Since the start of the pandemic, Netflix’s subscription numbers have grown as consumers have shifted away from watching cable television. Their success in the past six months is visible in the stock price, which has risen from ~$300 in the middle of March to today’s price of ~$492 (the price at the time this article was written). KeyBanc Capital Markets believes that Netflix still has room for growth post-pandemic, initiating it at an Overweight rating with a price target of $590.
The first catalyst identified in the analyst reports that lends KeyBanc to initiate Netflix’s at Overweight is the potential increase in subscription prices across geographical regions. Arguably, Netflix hosts the best content among any streaming platform and is priced lower than many of its digital TV streaming competitors. KeyBanc believes that as more content is added, Netflix will have room to increase its subscription prices which will lead to a rise in its stock price.
Netflix’s 2Q20 performance was another reason that convinced KeyBanc to initiate with a $590 price target. Netflix operated at a free cash flow (FCF) loss, burning between $1.96 - $3.14 billion annually, for the past 3 years. However, during this quarter, not only did the FCF margin expand by 15%, but Netflix’s amortization to cash content expense lowered to a ratio of 1:1. As Netflix slows expansion efforts and transitions toward maintaining its platform, KeyBanc expects the FCF margin to continue to grow resulting in future share price growth.
The analyst report on Netflix also briefly mentioned the importance of original content. Since 2015, Netflix’s original content has grown from 5% to 42% as they do not want to rely on receiving products through licenses with media companies. Along with more original content across genres, Netflix will be looking to add depth to their current genres which will drive user engagement and their stock price even higher.
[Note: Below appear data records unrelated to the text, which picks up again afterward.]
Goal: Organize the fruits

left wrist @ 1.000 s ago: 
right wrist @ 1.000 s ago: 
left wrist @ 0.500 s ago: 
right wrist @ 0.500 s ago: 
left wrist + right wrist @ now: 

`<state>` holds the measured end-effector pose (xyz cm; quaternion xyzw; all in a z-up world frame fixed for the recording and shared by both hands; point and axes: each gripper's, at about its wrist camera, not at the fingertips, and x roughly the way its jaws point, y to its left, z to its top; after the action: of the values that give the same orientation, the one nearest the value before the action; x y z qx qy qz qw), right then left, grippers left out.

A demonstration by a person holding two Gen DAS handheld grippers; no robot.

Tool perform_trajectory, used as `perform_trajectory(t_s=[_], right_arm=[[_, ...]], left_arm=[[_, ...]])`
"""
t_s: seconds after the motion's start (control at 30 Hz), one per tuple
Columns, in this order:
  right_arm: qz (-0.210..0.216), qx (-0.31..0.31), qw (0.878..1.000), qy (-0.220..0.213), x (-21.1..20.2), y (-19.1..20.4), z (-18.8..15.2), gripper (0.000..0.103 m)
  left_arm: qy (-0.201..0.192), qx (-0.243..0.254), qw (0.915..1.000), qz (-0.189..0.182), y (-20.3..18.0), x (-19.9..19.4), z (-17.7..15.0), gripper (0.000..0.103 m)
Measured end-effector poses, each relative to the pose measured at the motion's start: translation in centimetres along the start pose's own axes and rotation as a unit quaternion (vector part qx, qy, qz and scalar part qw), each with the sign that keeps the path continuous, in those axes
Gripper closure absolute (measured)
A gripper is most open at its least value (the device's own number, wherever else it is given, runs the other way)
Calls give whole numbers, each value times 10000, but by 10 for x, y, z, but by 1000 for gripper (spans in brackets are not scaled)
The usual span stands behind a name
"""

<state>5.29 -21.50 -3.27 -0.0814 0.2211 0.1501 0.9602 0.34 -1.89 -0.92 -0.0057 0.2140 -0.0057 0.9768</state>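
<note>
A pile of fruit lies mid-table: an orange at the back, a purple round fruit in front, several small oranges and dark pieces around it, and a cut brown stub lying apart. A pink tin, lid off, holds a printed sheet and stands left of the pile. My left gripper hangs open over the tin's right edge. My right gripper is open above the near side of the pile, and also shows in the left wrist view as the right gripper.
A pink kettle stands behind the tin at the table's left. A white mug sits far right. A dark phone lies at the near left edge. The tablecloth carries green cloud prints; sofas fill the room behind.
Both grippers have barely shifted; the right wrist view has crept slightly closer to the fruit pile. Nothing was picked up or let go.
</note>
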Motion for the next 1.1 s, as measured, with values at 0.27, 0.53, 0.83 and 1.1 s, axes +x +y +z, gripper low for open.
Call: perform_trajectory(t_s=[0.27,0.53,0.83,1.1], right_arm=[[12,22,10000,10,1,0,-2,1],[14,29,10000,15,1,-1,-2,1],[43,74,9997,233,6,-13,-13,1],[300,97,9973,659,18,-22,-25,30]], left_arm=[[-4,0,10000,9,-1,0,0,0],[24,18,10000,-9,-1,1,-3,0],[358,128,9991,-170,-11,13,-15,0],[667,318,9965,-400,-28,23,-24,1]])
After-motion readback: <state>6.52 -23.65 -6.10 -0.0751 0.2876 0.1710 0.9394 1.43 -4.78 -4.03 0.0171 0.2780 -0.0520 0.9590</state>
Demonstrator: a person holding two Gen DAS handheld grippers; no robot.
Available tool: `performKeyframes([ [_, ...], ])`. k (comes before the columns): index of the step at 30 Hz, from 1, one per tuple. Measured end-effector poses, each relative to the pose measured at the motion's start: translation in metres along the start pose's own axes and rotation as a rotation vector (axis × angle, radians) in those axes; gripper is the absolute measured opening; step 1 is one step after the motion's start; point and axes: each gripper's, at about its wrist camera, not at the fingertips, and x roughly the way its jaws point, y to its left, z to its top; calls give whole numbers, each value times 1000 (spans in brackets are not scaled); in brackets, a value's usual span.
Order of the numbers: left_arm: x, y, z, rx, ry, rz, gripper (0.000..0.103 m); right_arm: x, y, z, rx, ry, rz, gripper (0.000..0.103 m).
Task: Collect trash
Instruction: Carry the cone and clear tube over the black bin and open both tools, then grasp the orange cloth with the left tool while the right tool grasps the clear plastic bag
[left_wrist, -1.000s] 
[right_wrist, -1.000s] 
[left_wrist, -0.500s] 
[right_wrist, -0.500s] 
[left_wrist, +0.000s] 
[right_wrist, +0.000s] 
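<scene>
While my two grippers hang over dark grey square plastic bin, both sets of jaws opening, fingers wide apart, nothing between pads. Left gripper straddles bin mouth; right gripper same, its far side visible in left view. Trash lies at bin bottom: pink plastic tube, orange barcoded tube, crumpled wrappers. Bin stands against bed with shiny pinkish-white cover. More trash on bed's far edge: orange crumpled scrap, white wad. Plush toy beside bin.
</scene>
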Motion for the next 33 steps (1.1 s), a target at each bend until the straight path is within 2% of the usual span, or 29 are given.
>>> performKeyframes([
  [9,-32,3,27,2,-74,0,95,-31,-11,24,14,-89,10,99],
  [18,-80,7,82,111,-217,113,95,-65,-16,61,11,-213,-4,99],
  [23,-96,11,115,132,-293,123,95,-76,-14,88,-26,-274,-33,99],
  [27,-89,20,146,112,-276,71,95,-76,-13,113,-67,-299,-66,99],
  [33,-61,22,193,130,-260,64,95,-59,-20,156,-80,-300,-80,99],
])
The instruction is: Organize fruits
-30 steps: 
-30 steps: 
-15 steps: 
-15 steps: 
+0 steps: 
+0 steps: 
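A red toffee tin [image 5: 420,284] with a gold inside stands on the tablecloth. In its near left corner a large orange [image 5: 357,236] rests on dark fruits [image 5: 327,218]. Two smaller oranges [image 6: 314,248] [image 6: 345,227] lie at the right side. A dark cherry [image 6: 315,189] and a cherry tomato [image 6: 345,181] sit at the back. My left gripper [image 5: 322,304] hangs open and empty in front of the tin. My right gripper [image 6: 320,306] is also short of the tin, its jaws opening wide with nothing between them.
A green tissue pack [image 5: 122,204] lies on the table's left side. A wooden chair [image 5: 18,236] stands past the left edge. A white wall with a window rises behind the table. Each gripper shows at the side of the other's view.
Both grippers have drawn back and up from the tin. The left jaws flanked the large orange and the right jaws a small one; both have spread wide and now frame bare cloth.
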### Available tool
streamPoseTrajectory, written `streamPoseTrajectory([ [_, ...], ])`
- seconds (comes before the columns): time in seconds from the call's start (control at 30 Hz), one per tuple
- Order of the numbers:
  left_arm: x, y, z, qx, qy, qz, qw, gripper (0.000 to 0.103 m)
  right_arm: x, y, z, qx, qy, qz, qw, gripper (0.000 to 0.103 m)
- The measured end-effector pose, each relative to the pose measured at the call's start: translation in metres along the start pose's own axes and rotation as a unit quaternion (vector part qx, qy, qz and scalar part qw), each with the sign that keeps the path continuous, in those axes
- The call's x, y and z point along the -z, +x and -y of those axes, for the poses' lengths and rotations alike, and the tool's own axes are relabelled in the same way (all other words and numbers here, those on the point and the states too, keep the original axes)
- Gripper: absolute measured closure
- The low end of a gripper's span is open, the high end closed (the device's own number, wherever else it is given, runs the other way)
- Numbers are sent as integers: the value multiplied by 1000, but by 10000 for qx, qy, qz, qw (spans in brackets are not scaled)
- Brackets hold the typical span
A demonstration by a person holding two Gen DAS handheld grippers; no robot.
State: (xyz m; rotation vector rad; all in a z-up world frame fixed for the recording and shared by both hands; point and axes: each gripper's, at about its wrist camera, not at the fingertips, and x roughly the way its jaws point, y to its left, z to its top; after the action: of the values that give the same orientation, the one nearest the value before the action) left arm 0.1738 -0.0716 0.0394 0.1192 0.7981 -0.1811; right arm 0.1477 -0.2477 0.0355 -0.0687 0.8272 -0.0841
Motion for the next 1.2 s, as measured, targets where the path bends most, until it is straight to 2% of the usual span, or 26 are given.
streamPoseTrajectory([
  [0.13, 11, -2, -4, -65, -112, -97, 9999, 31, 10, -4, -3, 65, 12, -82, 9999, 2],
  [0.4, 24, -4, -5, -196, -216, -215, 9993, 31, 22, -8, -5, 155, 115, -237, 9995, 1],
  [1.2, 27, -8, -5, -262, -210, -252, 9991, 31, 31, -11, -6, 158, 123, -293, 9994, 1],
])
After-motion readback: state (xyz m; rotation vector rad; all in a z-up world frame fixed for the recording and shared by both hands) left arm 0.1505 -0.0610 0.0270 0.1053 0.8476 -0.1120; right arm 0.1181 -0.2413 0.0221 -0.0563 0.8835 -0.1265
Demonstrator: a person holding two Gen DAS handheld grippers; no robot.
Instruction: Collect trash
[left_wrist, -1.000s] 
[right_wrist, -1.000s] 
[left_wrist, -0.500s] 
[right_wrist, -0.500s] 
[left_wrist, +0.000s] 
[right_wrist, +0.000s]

Despite KeyBanc having a bullish outlook for Netflix, there are some risks associated with the stock. The foundation for the bearish argument on Netflix is that if consumers have not joined during the pandemic, it is highly unlikely for them to do so after. More importantly, Netflix is currently facing backlash for the release of its new movie "Cuties" which could affect the company in the long-term.
It will be interesting to see how Netflix handles their critics’ calls for them to be ‘canceled’ especially with KeyBanc identifying significant areas of upside for the company.
Disclosure: At the time of publication, we have no positions in any of the securities mentioned in this article. We wrote this article ourselves, and it expresses our own opinions. We are not receiving compensation for creating this article (other than from TheStreet) and have no business relationship with any company whose stock is mentioned in this article.